Our proposed protocol can work with different types of traffics. If the maximum amount of data that can be generated by a node during a cycle can be known beforehand, such as in constant-bit-rate or leaky-bucket-constrained streams , then deterministic (hard) QoS guarantees can be offered. If, on the other hand, traffic presents a higher variability so that reserving enough resources to process the maximum amount of data that can be generated during a cycle is not practical, then stochastic (soft) guarantees can still be offered, in the sense that QoS requirements can be violated but with a quantifiable low probability. It is out of the scope of this study to design a method to calculate the necessary amount of bandwidth that has to be reserved so that, when the offered traffic varies according to a certain random behavior, the probability of violation of QoS guarantees is upped-bounded by a desired value.
It might be a little premature to think of implementing this proposal in real devices, especially because video transmission requires high bandwidth capabilities that, to the best of our knowledge, are not yet available in currently commercially available motes. The protocol itself, however, is not as demanding in terms of computer power as it may seem. The protocol operation is divided into well-defined states, as shown in Figure 13, and in each state only a small subset of messages and events are expected; similarly, the corresponding actions only involve the transmission of new messages and the starting or stopping of some timers. No complicated calculations are required from the nodes.

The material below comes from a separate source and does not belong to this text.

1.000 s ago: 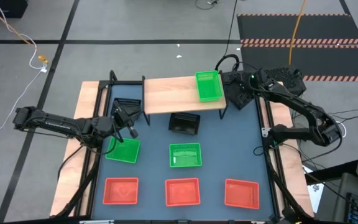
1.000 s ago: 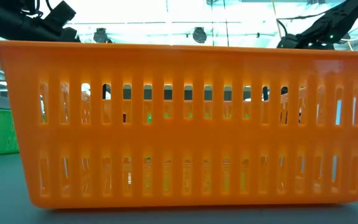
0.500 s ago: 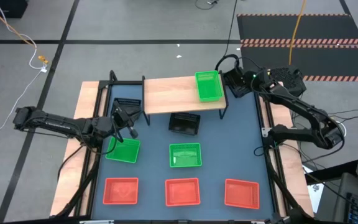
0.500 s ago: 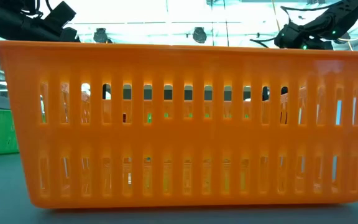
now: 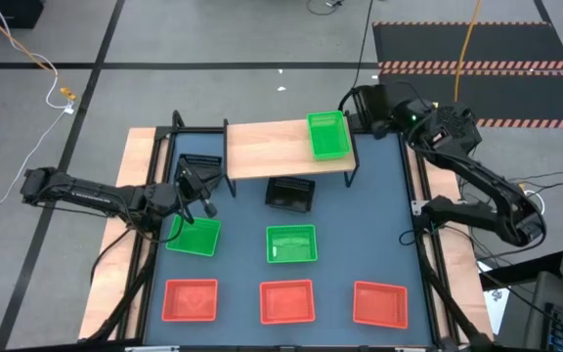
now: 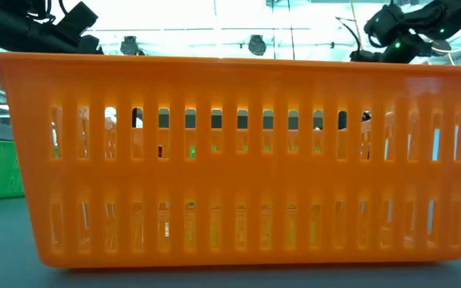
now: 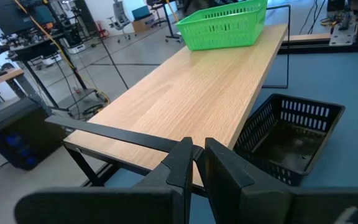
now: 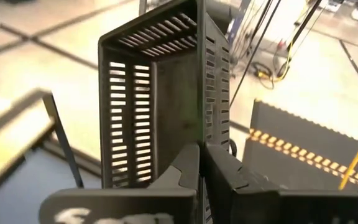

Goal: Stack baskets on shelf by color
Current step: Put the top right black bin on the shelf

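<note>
From above: right pincer point(image 5: 368, 101) lifted past the light wooden shelf's point(image 5: 272, 149) end, beside the green slatted plastic basket point(image 5: 327, 134) parked there; left pincer point(image 5: 188, 186) idle over the desk. Right wrist: clamped on a black slatted basket's point(image 8: 157, 93) wall, tipped sideways, presumably for shelving. Left wrist: fingers pressed together, empty.

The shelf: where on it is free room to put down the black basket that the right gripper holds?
The shelf is bare from its left end up to the green basket, which fills the right end. The right gripper holds the black basket just past that crowded end. Below the shelf's front edge another black basket stands.
</note>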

Nonetheless, there is currently a fair amount of research in this direction because, as mentioned in the introduction, technology advances very rapidly, especially when it is driven by commercial success.
5. Performance evaluation
We first evaluate setup costs measured in terms of time and energy, which can be considered as the price to pay in overhead for the possibility to work not only with QoS guarantees, but also without collisions and with minimum idle listening, thus achieving high energy savings.
The second evaluation focuses on the performance of our proposed protocol during data transmissions in the normal operation phase. In this case, performance is measured in terms of achieved throughput, delay, and energy consumption. To put QUATTRO into perspective, we compare it with SMAC  which, as mentioned in Section 2, is one of the most important protocols of reference in WSN. Even though SMAC was not designed to provide QoS, the fact that its main objective is to save energy allows us to assess how energy-efficient our proposal is in addition to providing the other already mentioned benefits.
In the previous two analyses, we use random deployment of nodes in the selected area. When this is the case, it is common that some clusters do not interfere with others, which allows for some bandwidth and time gains by scheduling non-interfering clusters to be active simultaneously. To analyze the limit case in which there are no such bandwidth or time gains, we also include in this study the case in which nodes are located in a row, in the sense that each node has connectivity with at most two nodes, one that becomes its parent and the other, if any, that becomes its child. This scheme is more restrictive because of the fact that a CH has to wait to receive data from all of its children before starting its own transmission.
Finally, we evaluate reconfiguration costs, which allows us to analyze in detail the tradeoff between the time and energy invested and the benefits achieved in return when the different options are considered: normal or exclusive, and complete or fast reconfigurations. We also examine how far apart reconfiguration periods should be for the protocol to remain efficient.
We evaluated the performance of our proposal through simulations using OPNET . Ten simulations are run for every case, each with a different seed for the random numbers, and the results shown correspond to the average values and the associated 95% confidence intervals. We assume an underlying IEEE 802.11-compatible physical layer running at 1 Mbps. This assumption is based again on the fact that high bandwidth is required from nodes. In our models, no frames are lost due to channel errors, but all losses are due to collisions. If the system is to be analyzed with channel errors, then this fact has to be taken into consideration when the wireless channel's effective data rate R is estimated, as mentioned in Section 3.2. It is worth emphasizing that, even though channel errors were not considered in our simulations, provisions are made to recover from them in the protocol.
The coverage area or transmission range of each node is assumed to be 10 m. Frames containing control messages are 100 bits long and data frames are 1 kbits long.
5.1. Setup cost evaluation
One in which the number of nodes is fixed to 100 and the total deployment area is varied, and
Another in which the deployment area is fixed to 25 × 25 m2 and the number of nodes is varied.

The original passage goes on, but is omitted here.